- Portrait of Lettice Ramsey by PAL Brunney
- Born: 2 August 1898 Guildford, Surrey, England
- Died: 12 July 1985 (aged 86) Cambridge, United Kingdom
- Education: Newnham College, Cambridge
- Known for: photography
- Spouse: Frank P. Ramsey

= Lettice Ramsey =

British photographer

Lettice Ramsey (2 August 1898 – 12 July 1985) was a British photographer.

== Life ==
Lettice Cautley Baker was born on 2 August 1898 in Guildford, Surrey, England. Her father Cecil was a surveyor and her mother Frances (née Davies-Colley) was a painter, trained at the Slade. The Baker family moved to County Sligo, Ireland, soon after Lettice's birth, where Cecil Baker had leased rights to oyster farming in the estuary near Rosses Point. Ramsey's father died when she was a small child; her mother remarried in 1915. She attended Bedales, then Newnham College, Cambridge, where she studied philosophy. After working for a brief time in vocational guidance in London, she returned to Cambridge to work in the Psychology Library. In 1925, she married mathematician Frank P. Ramsey, and they had two daughters before his early death in 1930 from liver disease.

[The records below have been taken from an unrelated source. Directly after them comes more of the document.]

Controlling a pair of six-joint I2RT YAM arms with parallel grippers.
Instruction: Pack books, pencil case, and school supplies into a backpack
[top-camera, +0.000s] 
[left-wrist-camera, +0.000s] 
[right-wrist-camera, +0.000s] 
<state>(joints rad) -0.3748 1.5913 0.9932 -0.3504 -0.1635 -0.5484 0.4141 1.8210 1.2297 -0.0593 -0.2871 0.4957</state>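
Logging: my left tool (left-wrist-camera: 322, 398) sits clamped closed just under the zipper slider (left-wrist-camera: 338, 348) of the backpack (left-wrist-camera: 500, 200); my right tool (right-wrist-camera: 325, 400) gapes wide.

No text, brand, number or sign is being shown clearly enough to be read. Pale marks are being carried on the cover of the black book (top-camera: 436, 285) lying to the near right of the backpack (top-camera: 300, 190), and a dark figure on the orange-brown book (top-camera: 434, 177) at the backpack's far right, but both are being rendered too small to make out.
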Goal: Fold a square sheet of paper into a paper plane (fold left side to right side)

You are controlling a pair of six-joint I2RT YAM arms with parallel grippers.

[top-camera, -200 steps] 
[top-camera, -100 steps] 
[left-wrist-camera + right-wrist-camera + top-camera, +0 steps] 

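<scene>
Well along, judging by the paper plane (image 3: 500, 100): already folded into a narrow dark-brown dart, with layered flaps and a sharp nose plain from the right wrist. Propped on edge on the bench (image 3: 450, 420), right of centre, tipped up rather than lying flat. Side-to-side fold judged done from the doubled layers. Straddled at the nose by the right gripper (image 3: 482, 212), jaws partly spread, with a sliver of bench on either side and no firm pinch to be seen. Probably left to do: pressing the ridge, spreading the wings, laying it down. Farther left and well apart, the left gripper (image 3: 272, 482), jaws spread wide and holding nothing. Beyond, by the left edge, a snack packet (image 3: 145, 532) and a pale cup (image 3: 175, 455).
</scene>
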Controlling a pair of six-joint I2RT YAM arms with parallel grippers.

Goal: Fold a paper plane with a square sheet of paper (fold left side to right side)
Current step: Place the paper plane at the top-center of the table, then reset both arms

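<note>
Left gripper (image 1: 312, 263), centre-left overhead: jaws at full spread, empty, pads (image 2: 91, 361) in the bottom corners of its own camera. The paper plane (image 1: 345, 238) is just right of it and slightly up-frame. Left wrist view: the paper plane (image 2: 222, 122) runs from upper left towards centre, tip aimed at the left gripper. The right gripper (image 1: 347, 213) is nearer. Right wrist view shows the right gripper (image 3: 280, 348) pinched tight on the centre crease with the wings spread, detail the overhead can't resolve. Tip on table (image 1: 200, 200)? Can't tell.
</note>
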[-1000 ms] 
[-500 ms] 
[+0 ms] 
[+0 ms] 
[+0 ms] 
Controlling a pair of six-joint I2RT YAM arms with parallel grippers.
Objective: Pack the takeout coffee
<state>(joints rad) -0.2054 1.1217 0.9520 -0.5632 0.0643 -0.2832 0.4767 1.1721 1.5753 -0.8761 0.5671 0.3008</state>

To support her family, Ramsey took a photography course at Regent Street Polytechnic. Introduced to photographer Helen Muspratt by artist F. H. "Fra" Newbery, the two women opened a studio together in Cambridge in 1932.

Lettice Ramsey died on 12 July 1985 in Cambridge, England.

== Work ==
The photography studio, Ramsey & Muspratt, was a successful commercial venture, and the pair photographed influential social, academic, and artistic figures in Cambridge throughout the 1930s. Muspratt moved to Oxford in 1937 and opened a second studio there; Ramsey maintained the studio in Cambridge, and both retained the Ramsey & Muspratt studio name. They remained close throughout their lives. In the 1930s, the Ramsey & Muspratt studio was noted for using the solarization process in some portrait work; two of the firm's photographs were accepted in the London Salon of Photography in both 1936 and 1937. While Ramsey's Cambridge work was primarily portraiture, she photographed on her travels, including Russia in 1933, an around-the-world trip in 1948, and later travel to Nepal, Australia, New Zealand, Fiji and Mexico. She visited Cambodia in the late 1960s.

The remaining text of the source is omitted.